The above code will install a mysql server on the host this code is declared on, and install an autoami database.

Using your own DB

Alternatively, you can set up your own database. Just don't declare the mysql::server class and set manage_db to false. The db_host and db_port parameters in the autoami class are available.

Allowing for certificate signing

When AutoAMI creates new instances, it needs to be able to sign their certificates on the Puppet master. This requires modifying the auth.conf file in your puppet configuration directory. (You can get your configuration directory by using puppet --configprint confdir)

Ensure these lines are one of the first:

path /certificate_status
method save
auth yes
allow {certname_of_node_with_autoami}

Adding the report processor

In order for AutoAMI to work, the Puppet master(s) must have the autoami report processor activated. You can add the report processor to the Puppet master configuration by modifying the puppet.conf file. Make sure you have autoami in the list of the reports parameter

  reports = https, autoami

Multiple Puppet Masters

Each Puppet master needs to have AutoAMI configured and the autoami report processor available. Each Puppet master also must have access to the MySQL database you're using to store AutoAMI data.


To get a list of available commands, use puppet help autoami. You can get more information on each subcommand by typing puppet help autoami <subcommand>

Setting up a group

To get a list of all required information, use puppet help autoami new_group.

To create a new group, use

puppet autoami new_group --enc-user <enc_user_password> \
  --enc-pass <enc_user_password> \
  --image <ami> \
  --keyfile </path/to/ec2/rsa/key/file> \
  --keyname <ec2_keyname> \
  --login <user_to_login_to_ami_instance_as> \
  --node-group <group_in_console_to_add_instance_to> \
  --server <puppet_master> \
  --type <ec2_type> <name_of_group>

This may seem like a lot of parameters, but you won't have to specify them again.

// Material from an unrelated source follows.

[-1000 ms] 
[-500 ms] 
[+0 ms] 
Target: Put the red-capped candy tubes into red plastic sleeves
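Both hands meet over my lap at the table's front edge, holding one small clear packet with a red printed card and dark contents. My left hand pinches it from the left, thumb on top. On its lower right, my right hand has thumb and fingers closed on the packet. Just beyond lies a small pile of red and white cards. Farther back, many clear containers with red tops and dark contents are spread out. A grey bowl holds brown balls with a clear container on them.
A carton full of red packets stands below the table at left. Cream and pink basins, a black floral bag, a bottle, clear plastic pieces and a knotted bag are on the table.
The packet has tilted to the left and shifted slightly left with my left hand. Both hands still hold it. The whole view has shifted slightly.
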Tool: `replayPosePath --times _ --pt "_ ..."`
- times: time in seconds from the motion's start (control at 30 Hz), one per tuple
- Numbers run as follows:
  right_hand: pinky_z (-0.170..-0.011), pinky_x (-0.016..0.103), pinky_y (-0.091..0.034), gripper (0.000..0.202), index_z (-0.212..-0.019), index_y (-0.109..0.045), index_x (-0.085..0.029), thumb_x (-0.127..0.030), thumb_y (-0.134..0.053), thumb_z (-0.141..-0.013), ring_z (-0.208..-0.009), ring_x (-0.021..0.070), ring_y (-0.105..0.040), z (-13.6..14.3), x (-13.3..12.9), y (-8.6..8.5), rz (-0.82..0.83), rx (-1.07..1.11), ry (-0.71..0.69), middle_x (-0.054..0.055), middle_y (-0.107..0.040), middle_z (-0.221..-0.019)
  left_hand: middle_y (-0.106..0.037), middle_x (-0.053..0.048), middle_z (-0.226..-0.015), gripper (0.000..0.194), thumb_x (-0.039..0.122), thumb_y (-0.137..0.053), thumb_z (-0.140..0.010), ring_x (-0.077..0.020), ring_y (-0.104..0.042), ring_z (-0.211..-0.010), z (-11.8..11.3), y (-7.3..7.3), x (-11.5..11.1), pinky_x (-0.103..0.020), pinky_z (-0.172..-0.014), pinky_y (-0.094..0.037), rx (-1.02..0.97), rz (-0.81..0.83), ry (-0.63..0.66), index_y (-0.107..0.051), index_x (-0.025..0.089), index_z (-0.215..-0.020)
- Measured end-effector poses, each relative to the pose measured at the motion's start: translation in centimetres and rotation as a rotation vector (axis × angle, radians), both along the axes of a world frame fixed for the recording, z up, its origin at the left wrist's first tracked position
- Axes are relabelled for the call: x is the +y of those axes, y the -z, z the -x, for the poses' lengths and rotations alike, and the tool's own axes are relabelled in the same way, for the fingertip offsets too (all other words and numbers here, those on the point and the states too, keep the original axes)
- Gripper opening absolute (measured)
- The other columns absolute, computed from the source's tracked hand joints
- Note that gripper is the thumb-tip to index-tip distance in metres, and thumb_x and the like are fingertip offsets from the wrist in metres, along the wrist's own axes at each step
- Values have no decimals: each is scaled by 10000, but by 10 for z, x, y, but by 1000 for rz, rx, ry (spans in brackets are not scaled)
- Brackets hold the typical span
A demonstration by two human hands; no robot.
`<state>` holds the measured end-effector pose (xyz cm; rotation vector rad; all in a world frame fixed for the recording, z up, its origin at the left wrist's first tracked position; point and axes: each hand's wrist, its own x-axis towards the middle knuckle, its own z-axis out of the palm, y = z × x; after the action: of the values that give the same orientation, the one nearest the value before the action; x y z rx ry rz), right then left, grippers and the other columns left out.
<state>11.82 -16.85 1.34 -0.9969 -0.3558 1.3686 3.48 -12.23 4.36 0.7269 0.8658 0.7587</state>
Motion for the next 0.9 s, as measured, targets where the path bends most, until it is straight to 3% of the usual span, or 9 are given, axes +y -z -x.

To run an instance of all defined groups and check for necessary updates, use the puppet autoami run command. This will create an instance of each group, check if puppet changed something, and if so update the AMI.

Launching a single instance

The ccaum-autoami module extends the puppet node_aws subcommand. In addition to the puppet node_aws images and puppet node_aws new_ami subcommands, the puppet node_aws launch subcommand is available. This subcommand allows you to launch a single instance of an autoami group. For example, puppet node_aws launch wordpress

Manually creating a new AMI

If you have an instance of a EBS backed AMI running, you can create a new AMI from that instance using the puppet node_aws new_ami <> command

Listing Available AMIs

The puppet node_aws images subcommand will list all the AMIs generated and owned by you, including those made by AutoAMI.